Reading this, I think I have reached a more serious plane with the sculptural rabbits.

The following rabbits leave me very uncertain! Do they "say" something? This time I gave them eyes, hoping it would work out. Incidentally, the lines are all very straight, but the camera caused some extortion in the photos. The soft peach color and all the blues are true to the originals.

Rabbit with a Baroque design border 1

Rabbit with a Baroque design border 2


  1. I do love your rabbits. I especially thought Lola and Vanilla looked great in your garden.
    We have a ton of rabbits in AZ. We are seeing them more now that the weather is in the 80's again. I see at least 10-20 on my daily walks.

  2. Thank you, Manon, Rabbits are not, what I know of, wild all over in South Africa. Where I live on the West Coast we do not find them. I go to animal farms here to see them, or visit my kids who keep them as pets. Yes I would love to live where they just run about! (this is an irresponsible wish, I realize)

  3. Ooh, I'm honoured to have my comment posted Marie - sorry I haven't been keeping up here... I don't think you have to try to make your rabbits say something, they do just because of your affinity with them and your desire to paint them so beautifully. Baby rabbits ARE cute, so if you don't want to have them labelled as that, other mechanisms such as you're doing with the sculptured and porcelain rabbits work well I think. Personally I don't think the decorative borders add anything to the work, though they too are so well painted.
    I've been doing a painting course with Greg Kerr which really pushes you out of your comfort zone so I'm interested in this topic of meaning. We aren't to invent meaning or symbolism, but he makes us draw our subject matter intensely and repeatedly, in various ways and mediums, including 3D ones like wire and clay - then photographing those with varying shadows and light effects until we get a completely personal and unique result. Hard to explain in a sentence or two, but I'd say keep on doing what you're doing with the rabbits - only more!
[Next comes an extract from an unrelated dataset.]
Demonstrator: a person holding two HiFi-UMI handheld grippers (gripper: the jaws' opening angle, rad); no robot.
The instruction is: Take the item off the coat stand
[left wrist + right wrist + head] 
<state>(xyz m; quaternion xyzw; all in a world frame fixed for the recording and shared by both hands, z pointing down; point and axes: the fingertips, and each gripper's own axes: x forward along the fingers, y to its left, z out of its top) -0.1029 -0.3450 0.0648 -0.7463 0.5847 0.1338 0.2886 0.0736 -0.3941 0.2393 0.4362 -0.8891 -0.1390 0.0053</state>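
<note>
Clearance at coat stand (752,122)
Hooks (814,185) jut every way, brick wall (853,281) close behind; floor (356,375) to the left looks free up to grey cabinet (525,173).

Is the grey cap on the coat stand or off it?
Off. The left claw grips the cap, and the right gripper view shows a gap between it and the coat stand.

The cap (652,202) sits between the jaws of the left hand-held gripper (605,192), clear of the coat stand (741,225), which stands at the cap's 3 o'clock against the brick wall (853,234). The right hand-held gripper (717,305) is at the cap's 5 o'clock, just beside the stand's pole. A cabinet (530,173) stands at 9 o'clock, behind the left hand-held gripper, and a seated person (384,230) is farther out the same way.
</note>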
    1. Cathy, thank you for taking the time to ponder my images and trying to understand. Yes, the bunnies are cute and as an illustrator I can go into greater cuteness. But, no, it is time to follow my instinct to make them serious. Your tips from Greg's painting course are surely exactly what I should strive to accomplish. I will try each of those steps. Thank you for taking the time to explain that wonderful process!

      The above rabbit paintings are difficult to judge. I placed the borders there to get a type of tension between relief sculpture and 3-D. Also the tension between decorative and fine art. I may not repeat this idea,especially as the camera distortion does not allow the lines to appear as straight as they are.

      Once again, such encouragement as yours make me feel that I can test ideas and throw them out there for feedback!

  4. Yes, that could be a workable could incorporate the relief sculpture in another way perhaps, that isn't as decorative as a border - perhaps having them sitting on pedestals, or in a setting that contains classic sculpture. Greg also has us building 'sets' with our 'characters' and photographing them, again with shadows and light effects to paint from - see this post:

    1. Those are wonderful ideas, Cathy. I could not open your link last week, but will try again.

    2. I just saw some of Greg's work, Cathy! I am hooked and will look out for a course that I can attend!